Офисный новояз и психотерапия
— А как вы оцениваете распространение так называемого «офисного новояза»? Например, такие выражения как «Я дам вам обратную связь», словечко «окнуть» — вам они не кажутся языковым мусором?
— Видите ли, язык является одним из основных инструментов адаптации человека. Как влиться в новый коллектив? Говорить, как все вокруг тебя. Кстати, помимо «менеджерского новояза»,
можно говорить о существовании еще одной волны — интервенции языка психологов и психотерапевтов.
Наверняка же встречаете выражения «я в моменте» или «я в потоке», понятие «осознанности» и «ресурса». Как только психотерапия стала доступна людям обычного, а не только высокого достатка, эта лексика наполнила обычную речь.
В обоих случаях механизмы распространения этих выражений те же, что и с молодежным жаргоном — они быстрее попадают в общее языковое поле в связи с ростом количества людей, занятых офисной работой и менеджментом и посещающих психотерапевтов. И вы, следуя тому, как говорят вокруг вас, тоже иногда допускаете такие выражения.
— Не могу не спросить вас напоследок про хорошо заметное явление: матерные слова перестали быть табу, их все чаще можно встретить в социальных сетях, в том же TikTok или на YouTube. Как вы оцениваете этот феномен?

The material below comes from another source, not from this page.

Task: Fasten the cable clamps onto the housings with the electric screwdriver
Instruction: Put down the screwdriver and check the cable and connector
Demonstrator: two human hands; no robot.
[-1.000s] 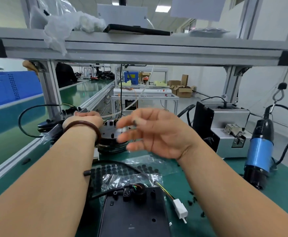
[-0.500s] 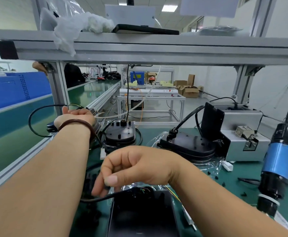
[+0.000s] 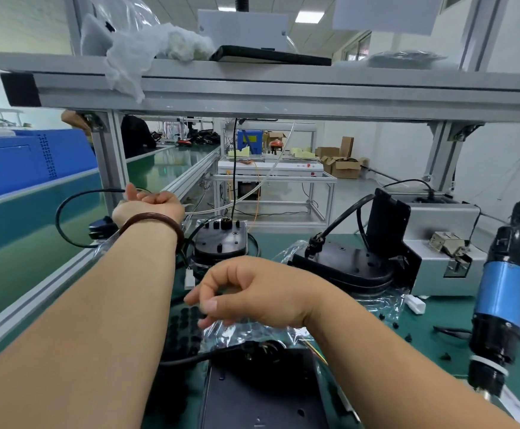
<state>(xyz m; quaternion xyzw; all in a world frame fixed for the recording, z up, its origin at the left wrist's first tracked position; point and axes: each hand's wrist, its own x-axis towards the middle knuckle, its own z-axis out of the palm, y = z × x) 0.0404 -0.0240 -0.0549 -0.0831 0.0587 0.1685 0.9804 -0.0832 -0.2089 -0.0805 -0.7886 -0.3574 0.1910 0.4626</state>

— Лично мне как обывателю это неприятно. На «картошке» в колхозе на первом курсе я спокойно относился к тому, что сельские жители используют матерные слова для отбивания ритма. У нас на кафедре не матерятся, но, выйдя с работы в кафе, я не хотел бы, скажем, слушать, как за соседним столом хорошо одетые люди громко пересыпают свою речь обсценной лексикой, — а такое вполне часто может случиться уже сейчас.
Но я отношусь к этому с тревогой, конечно. Не как обыватель, а как лингвист.

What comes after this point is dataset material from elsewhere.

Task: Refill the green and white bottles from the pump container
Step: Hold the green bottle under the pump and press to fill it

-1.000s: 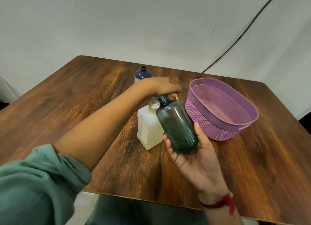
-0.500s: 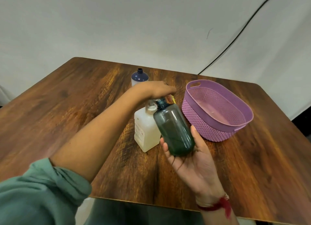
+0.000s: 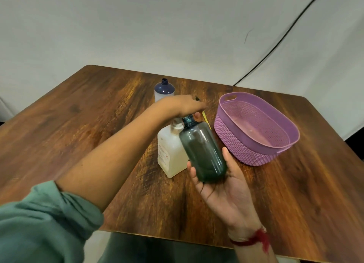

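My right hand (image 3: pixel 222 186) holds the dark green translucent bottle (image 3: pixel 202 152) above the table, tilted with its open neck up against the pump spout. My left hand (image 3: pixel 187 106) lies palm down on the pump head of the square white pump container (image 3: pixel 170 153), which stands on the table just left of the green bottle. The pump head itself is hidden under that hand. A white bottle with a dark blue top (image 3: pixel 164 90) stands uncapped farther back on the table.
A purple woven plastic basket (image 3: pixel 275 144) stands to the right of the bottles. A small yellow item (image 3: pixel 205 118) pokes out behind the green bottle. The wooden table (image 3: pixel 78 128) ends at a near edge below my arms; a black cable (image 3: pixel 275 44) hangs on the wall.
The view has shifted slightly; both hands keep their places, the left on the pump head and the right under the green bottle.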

Если мат окончательно проникнет в общее языковое поле и растабуируется, он потеряет свою энергию и яркость, которую он привносит в язык.

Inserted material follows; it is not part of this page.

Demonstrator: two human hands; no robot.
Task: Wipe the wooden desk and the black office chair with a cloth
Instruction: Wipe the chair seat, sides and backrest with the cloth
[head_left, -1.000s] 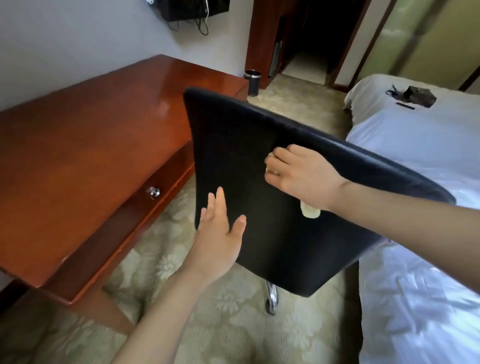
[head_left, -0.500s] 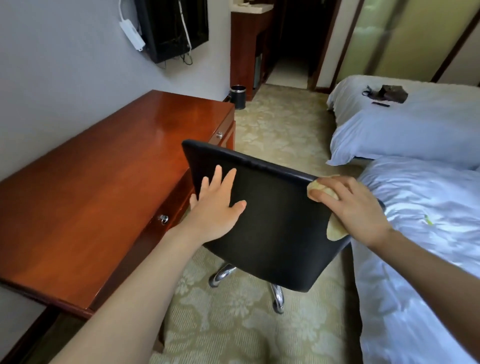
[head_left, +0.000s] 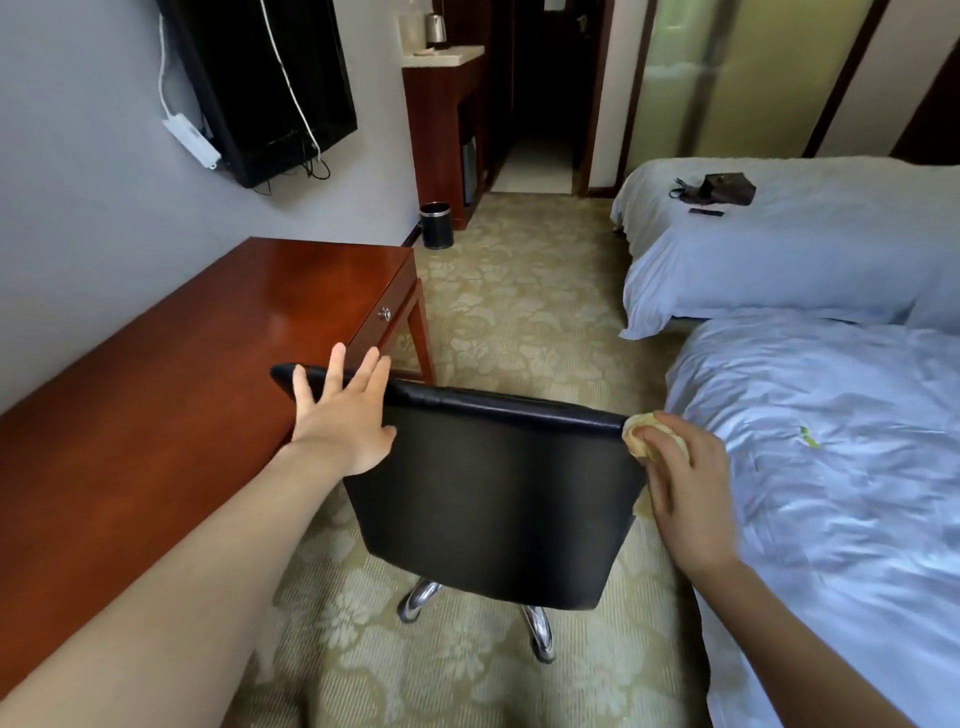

Перестанет означать нечто в своем крайнем выражении или предельном состоянии. И это неизбежно приведет к оскудению языка. Знаете, почему в английском из бранных слов осталось одно слово на букву F? Потому что все остальные были ими постепенно легализованы и вошли в обычную речь — и это привело к его обеднению. Русский язык еще не прошел этой дорогой — так что по крайней мере в этом мы точно впереди.